Casi siempre, la vocación, la llamada de Dios se produce en lo cotidiano, en lo sencillo, sin estruendos ni numeritos, como aquel «rumor de una brisa suave» (Re 19, 12) que sintió Elías. Dios sale a nuestro encuentro de muchísimas maneras, casi siempre, la más visible es a través del testimonio de otros. Por lo tanto, nuestro testimonio, nuestra coherencia de vida, puede atraer o escandalizar a otros, y ya nos recuerda Lucas las palabras del Maestro sobre lo segundo: «Más le valdría que le ataran al cuello una piedra de moler y lo precipitaran al mar, antes que escandalizar a uno de estos pequeños» (17, 2).

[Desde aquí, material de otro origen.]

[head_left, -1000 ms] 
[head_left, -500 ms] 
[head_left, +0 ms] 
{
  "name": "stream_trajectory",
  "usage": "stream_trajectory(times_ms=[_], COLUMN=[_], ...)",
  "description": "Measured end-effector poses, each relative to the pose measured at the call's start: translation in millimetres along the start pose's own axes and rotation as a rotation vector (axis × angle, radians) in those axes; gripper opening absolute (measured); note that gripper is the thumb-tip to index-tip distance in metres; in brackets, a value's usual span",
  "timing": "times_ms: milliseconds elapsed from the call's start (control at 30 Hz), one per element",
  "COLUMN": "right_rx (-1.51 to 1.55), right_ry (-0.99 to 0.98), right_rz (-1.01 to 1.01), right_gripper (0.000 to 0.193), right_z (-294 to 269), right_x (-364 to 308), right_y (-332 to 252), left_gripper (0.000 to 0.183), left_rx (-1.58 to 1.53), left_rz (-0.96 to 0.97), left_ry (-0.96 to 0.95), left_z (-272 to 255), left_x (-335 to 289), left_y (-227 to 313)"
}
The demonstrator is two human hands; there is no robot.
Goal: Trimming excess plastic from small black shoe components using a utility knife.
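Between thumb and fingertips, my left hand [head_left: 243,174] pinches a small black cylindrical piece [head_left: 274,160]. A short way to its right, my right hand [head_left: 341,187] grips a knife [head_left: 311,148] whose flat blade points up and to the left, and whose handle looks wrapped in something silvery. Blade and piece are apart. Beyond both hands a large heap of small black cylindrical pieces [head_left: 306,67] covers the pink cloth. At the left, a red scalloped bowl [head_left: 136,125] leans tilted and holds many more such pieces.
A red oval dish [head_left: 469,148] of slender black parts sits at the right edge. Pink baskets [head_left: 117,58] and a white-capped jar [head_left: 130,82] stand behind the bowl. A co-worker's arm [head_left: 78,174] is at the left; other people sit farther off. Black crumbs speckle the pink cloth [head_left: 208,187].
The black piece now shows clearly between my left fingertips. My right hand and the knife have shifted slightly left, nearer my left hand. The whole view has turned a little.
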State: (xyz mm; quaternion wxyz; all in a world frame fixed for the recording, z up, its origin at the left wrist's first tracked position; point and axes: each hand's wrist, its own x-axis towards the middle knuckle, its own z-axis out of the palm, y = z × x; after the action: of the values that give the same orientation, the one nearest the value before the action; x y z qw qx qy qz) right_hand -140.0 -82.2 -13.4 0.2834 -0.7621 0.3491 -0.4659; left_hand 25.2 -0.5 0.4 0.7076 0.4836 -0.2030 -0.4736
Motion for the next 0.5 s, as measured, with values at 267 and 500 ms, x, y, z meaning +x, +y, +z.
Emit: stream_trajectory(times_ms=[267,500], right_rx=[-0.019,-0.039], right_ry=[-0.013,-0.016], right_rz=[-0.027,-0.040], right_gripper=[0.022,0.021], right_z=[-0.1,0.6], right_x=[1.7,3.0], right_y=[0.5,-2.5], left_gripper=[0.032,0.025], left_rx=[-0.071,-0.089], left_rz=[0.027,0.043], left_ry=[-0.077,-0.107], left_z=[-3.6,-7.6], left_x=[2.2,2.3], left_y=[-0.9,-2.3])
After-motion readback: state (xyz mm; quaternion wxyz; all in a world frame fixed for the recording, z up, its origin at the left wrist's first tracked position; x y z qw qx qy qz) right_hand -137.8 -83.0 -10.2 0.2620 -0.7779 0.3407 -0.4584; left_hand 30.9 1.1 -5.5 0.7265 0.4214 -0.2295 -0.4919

El evangelio de este domingo nos recuerda que estamos llamados a ser pescadores de hombres, todos, no solo aquellos primeros amigos de Jesús. Cristo nos llama por nuestro nombre, en nuestro aquí y ahora, como nos recuerda aquella canción, para muchos pasada de moda, pero que a mí consigue siempre quebrarme la voz: «Señor, me has mirado a los ojos, sonriendo has dicho mi nombre».
¿Para quién soy? Es la pregunta que este fin de semana centra la actividad del congreso vocacional que se realiza en Madrid. Una pregunta que deberíamos realizarnos más a menudo. Si la respuesta es «de y para Cristo», ¿qué temer entonces? Dice mi amigo Miguel que dejarnos en las manos de Dios a veces puede hacernos sentir como si no hubiera suelo bajo nuestros pies, pero que, en realidad, caminamos sobre sus manos. El miedo sin duda surge porque no hay una verdadera confianza, como la que tienen los niños en brazos de sus padres, como recuerda mi querida Edith: «No es la confianza segura de sí misma del hombre que, con su propia fuerza, se mantiene de pie sobre un suelo firme, sino la seguridad suave y alegre del niño que reposa sobre un brazo fuerte».